> WHAT THIS TASK INVOLVES: Within the listing below, how many lines hold "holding"? Reply with that number and no other text.

> RECORDS SUPPLIED:
****************************************

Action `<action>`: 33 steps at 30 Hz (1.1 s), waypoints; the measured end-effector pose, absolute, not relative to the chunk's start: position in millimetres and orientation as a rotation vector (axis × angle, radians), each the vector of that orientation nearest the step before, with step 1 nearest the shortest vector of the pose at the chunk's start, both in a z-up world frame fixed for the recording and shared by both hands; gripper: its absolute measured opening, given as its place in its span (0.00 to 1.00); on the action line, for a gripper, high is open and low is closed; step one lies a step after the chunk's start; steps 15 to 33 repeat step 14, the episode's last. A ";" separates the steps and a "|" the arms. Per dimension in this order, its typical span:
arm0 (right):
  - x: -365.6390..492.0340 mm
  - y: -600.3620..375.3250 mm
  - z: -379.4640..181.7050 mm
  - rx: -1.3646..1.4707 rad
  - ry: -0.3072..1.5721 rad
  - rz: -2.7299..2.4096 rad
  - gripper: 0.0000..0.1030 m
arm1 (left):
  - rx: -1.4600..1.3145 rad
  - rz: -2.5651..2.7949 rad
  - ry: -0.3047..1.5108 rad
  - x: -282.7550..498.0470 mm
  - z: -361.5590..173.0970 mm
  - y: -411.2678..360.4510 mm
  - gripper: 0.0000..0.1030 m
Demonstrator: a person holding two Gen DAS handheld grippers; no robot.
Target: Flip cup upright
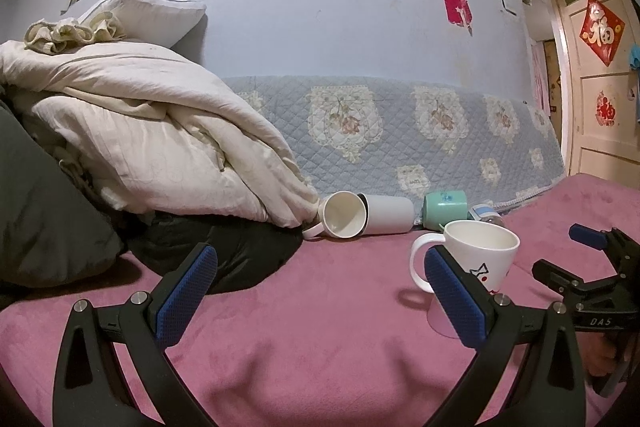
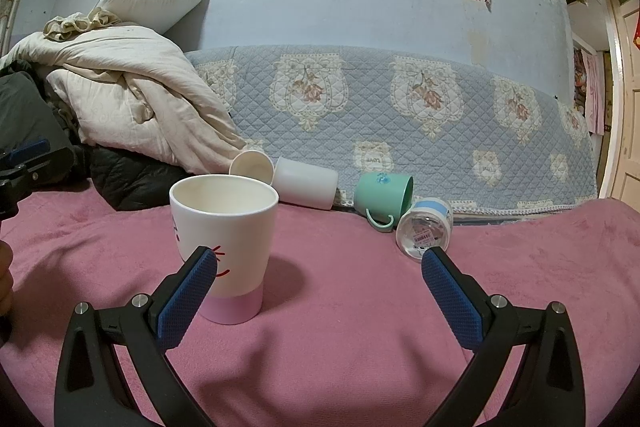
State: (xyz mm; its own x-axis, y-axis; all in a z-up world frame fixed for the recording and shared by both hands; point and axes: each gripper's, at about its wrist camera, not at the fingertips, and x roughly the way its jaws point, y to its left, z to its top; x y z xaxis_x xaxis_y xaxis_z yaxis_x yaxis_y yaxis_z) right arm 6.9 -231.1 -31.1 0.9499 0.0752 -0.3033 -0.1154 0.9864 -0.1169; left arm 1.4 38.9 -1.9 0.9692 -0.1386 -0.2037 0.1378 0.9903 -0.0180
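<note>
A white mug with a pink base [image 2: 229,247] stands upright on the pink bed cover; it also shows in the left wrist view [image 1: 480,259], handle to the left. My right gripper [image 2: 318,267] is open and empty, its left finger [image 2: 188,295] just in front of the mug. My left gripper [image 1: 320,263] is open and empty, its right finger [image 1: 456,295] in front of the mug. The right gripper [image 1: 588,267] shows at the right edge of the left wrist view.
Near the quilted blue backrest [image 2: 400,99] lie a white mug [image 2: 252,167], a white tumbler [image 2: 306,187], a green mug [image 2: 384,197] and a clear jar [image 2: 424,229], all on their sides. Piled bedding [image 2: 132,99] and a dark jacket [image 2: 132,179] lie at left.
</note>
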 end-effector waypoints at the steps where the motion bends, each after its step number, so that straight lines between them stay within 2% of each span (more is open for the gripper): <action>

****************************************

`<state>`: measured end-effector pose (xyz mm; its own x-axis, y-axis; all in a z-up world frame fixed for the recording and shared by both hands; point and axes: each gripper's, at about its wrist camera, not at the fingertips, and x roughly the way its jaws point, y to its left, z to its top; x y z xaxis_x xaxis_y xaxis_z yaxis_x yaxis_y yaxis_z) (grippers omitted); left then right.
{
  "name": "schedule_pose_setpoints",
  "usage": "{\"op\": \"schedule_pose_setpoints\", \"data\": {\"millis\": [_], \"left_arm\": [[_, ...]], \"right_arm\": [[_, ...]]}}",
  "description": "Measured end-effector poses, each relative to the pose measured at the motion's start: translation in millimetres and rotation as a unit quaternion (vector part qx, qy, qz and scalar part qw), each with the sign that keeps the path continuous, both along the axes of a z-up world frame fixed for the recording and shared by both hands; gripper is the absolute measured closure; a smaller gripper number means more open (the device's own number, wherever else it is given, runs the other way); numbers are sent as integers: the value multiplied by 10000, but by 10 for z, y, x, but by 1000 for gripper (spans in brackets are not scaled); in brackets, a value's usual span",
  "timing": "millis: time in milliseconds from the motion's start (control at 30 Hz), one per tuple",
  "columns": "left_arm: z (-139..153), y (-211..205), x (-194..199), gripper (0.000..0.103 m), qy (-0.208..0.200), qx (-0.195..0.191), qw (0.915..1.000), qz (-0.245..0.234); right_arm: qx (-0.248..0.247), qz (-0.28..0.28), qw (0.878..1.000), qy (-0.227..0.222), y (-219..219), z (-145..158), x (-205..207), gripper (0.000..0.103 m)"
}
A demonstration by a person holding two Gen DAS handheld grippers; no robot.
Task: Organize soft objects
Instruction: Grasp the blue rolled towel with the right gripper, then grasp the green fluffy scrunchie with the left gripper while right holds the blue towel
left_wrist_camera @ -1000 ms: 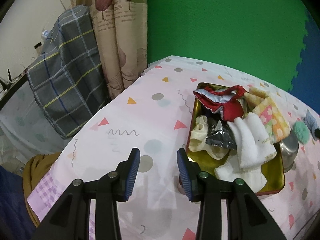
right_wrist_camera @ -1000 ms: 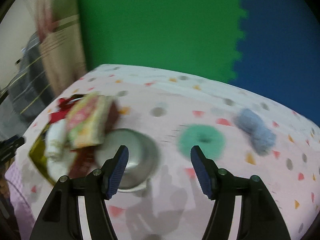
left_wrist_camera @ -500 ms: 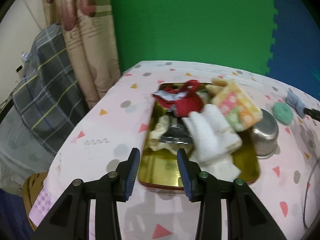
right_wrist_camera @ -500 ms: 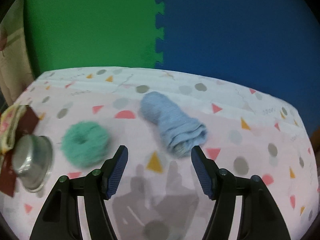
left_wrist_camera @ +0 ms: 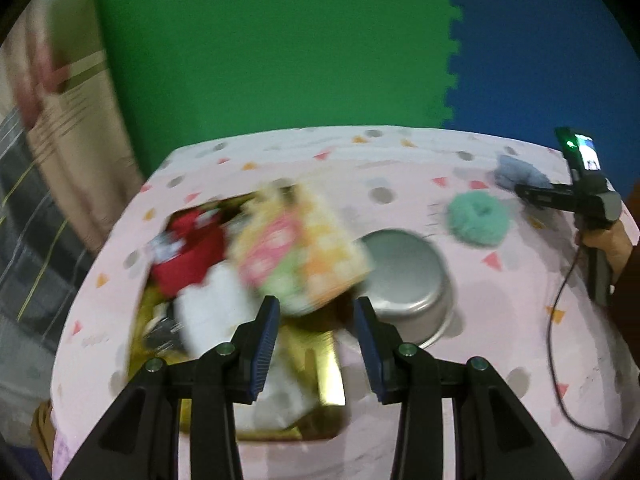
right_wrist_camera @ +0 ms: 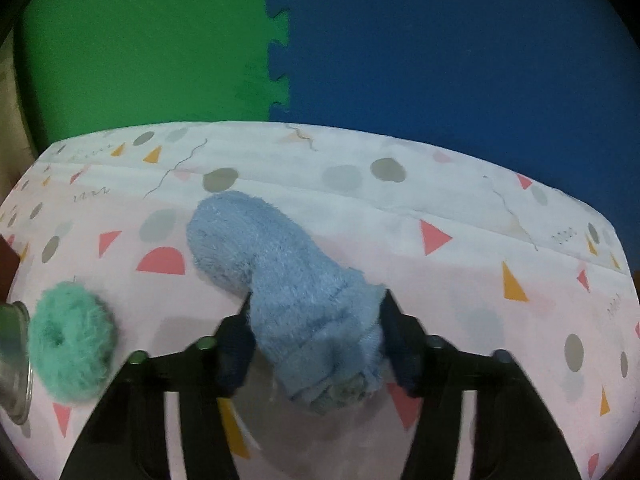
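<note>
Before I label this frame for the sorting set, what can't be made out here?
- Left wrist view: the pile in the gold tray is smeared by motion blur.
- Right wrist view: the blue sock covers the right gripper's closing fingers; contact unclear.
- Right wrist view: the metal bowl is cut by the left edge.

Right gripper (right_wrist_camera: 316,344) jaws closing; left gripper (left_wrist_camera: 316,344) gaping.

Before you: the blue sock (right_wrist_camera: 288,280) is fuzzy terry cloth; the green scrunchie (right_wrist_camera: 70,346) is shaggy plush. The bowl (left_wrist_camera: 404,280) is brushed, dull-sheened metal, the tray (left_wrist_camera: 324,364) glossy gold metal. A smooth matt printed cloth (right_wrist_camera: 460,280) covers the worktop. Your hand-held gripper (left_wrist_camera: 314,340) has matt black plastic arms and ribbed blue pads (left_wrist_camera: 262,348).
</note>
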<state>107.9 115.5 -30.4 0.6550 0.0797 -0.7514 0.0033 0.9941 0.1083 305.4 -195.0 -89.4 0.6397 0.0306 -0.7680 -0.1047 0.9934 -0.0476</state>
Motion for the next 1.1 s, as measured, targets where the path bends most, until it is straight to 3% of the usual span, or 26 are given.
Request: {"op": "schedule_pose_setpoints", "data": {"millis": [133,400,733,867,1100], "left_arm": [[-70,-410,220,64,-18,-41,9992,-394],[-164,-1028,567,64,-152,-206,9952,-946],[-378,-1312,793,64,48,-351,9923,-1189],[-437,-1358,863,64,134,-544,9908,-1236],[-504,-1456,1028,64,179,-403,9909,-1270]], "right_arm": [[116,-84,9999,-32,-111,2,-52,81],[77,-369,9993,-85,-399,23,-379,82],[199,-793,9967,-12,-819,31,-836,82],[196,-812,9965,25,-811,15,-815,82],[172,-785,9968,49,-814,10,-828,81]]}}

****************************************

> TASK SOLUTION: 2